Monday, Aug. 29, 1977

Palestinians: A New Unity

Arafat's eye is on New York

While Israel's Menachem Begin was diigging in deeper on the West Bank issue, off in Beirut his Palestinian foes last week took a big if unheralded step toward peace. TIME has learned that after extensive negotiations--urged on them, for the most part, by Soviet diplomats--the so-called Palestinian "rejectionists" have decided to end their defiant stand against peace on any terms with Israel and agree with the larger Palestine Liberation Organization on the goal of securing an independent state on the West Bank and in Gaza. The agreement on a limited but attainable Palestine clears the way for the establishment of such a state--whenever the disputed territories can be wrested or negotiated back from Israel.

The deal was crucial because the Palestinians are at the core of a Middle East peace settlement. The continuing holdout of the rejectionists, notably the Popular Front for the Liberation of Palestine, headed by hard-lining George Habash, had muddled the Palestinian position. Although the Israelis still accuse them of it, most Palestinian leaders have long since given up the idea of driving Israel into the sea. Lately, even their hazy notion of a secular state of Palestine embracing Arabs, Jews and Christians has also faded (although Israel's Begin, if he manages to annex the West Bank and its 650,000 Arabs, may yet accomplish something like that).

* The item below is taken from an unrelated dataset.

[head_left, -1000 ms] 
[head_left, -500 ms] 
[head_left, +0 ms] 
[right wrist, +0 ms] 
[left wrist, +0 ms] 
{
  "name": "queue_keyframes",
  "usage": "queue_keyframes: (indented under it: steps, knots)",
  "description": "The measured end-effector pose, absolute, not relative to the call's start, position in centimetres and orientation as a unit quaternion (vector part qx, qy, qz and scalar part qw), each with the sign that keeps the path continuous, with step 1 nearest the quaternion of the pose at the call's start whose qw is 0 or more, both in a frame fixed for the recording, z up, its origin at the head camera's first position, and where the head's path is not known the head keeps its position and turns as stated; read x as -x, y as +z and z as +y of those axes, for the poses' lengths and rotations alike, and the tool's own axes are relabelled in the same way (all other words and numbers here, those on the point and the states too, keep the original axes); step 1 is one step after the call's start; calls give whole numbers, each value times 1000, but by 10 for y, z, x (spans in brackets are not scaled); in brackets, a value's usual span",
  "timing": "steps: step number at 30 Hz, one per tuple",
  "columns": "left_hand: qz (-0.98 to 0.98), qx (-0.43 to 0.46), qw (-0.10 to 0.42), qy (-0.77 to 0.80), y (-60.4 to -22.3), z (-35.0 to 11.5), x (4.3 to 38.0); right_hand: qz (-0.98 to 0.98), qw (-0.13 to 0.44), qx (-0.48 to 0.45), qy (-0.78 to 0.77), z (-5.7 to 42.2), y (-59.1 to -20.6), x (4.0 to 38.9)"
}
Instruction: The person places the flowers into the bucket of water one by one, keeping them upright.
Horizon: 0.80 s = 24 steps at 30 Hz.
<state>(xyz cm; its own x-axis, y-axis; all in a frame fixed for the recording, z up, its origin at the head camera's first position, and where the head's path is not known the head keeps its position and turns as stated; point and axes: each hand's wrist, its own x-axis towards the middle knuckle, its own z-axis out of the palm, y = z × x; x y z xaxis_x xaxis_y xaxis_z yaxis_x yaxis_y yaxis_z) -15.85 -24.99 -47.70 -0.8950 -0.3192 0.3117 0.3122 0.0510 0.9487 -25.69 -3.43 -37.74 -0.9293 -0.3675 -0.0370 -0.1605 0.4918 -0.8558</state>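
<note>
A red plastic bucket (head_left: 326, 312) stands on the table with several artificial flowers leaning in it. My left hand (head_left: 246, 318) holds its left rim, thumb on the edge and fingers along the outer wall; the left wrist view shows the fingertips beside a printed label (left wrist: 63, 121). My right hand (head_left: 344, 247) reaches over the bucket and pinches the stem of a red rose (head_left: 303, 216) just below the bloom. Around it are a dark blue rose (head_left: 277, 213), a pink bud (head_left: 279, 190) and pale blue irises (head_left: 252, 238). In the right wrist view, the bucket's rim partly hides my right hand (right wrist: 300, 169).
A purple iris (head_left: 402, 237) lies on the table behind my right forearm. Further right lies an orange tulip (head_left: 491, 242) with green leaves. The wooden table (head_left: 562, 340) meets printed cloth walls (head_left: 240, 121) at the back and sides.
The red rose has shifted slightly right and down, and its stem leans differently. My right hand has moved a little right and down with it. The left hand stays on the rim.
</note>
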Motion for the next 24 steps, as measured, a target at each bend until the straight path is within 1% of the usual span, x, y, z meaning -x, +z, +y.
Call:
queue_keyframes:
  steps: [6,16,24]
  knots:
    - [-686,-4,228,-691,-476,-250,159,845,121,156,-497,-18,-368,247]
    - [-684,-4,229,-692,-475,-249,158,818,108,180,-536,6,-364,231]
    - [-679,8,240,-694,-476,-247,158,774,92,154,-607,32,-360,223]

In Cairo last March, the Palestine National Council, composed of leaders of organizations representing 3.2 million Palestinians scattered around the world, voted to establish an independent state on whatever portions of the "national soil" could be liberated from Israel--meaning, essentially, the West Bank and Gaza. Then only the rejectionists continued to hold out for a war to the end with the Israelis. Acknowledging a radical change from that position last week, one of the rejectionists explained: "We feel this is the time for the Palestinians to stand together."

The next step in the Palestinian strategy, reported TIME'S Dean Brelis and Abu Said Abu Rish from Beirut, is a p.r. blitz focusing on Israel as the big obstacle to a Middle East settlement. "We're not blocking peace," says a P.L.O. spokesman. "Israel is." To press that point, P.L.O. Leader Yasser Arafat plans to fly to New York next month (aboard an Algerian-lent 707 jet) to push for a new United Nations resolution--to be introduced by an as yet undesignated Arab delegation--that will call for the recognition of Israel in exchange for solid guarantees of a Palestinian state.

The Arafat resolution, which is still being drafted in Beirut, is intended to exploit President Carter's call for a Palestinian homeland last March in Clinton, Mass. At that time, Carter also demanded that the Palestinians accept, without amendment, the celebrated U.N. Resolution 242 of 1967, which sought to end Middle East hostilities by trading a return to prewar borders for Israel's right to exist within defensible boundaries. The Arafat resolution will meet Carter's injunction by explicitly accepting 242, but it will also include his very words on the Palestinian homeland. Says a P.L.O. spokesman: "We would be very much surprised if the U.S. vetoes the President's own language."

Indeed, the Arabs hope that Washington, which has been following the Palestinian moves from a distance, may decide not to veto the Arafat proposal but abstain instead. They are encouraged by the fact that the U.S., which has held Palestinian groups at arm's length until they recognized Israel, has begun unofficially at least to bend this policy to make some contacts. During his visit to Geneva last month, for instance, U.N. Ambassador Andrew Young met and briefly chatted with Daud Barakat, the P.L.O.'s representative there.

With the chances for actually winning statehood seemingly stronger than ever, the P.L.O. is busily polishing up a moderate political image. It has come out against another Arab oil embargo as a way of achieving Palestinian goals; it is also busy purging "undesirables"--meaning Palestinians who profited from looting or black-marketeering during the Lebanese civil war--from its ranks. Rejectionists who cannot accept the idea of Israeli statehood are also free to leave for Libya to work for Muammar Gaddafi, the last remaining Arab leader who still holds the Israel-into-the-sea view. In fact, they have nowhere else to turn.

Arafat, who will probably head whatever Palestinian state may eventually emerge, still wears the kaffiyeh headdress and battle fatigues that are his trademark. But his bodyguards, who once sported beards and Kalashnikov assault rifles, are clean-shaven now and resemble Carter's Secret Service, down to the radio earpieces through which they receive orders when Arafat travels. The P.L.O. has even sent a team of potential ambassadors to East Germany to be drilled in diplomacy. But amid the diplomatic moderation, the Palestinians intend to keep pressure on Israel. The P.L.O. continues to train young fighters; Arafat at a recent graduation ceremony urged them to raise the red, black, white and green Palestinian flag in Jerusalem itself, an idea which Israel is scarcely likely to accept. The P.L.O. last week quickly took credit for a bus bombing in the Israeli town of Afula, in which eight people were hurt--the 50th such incident this year.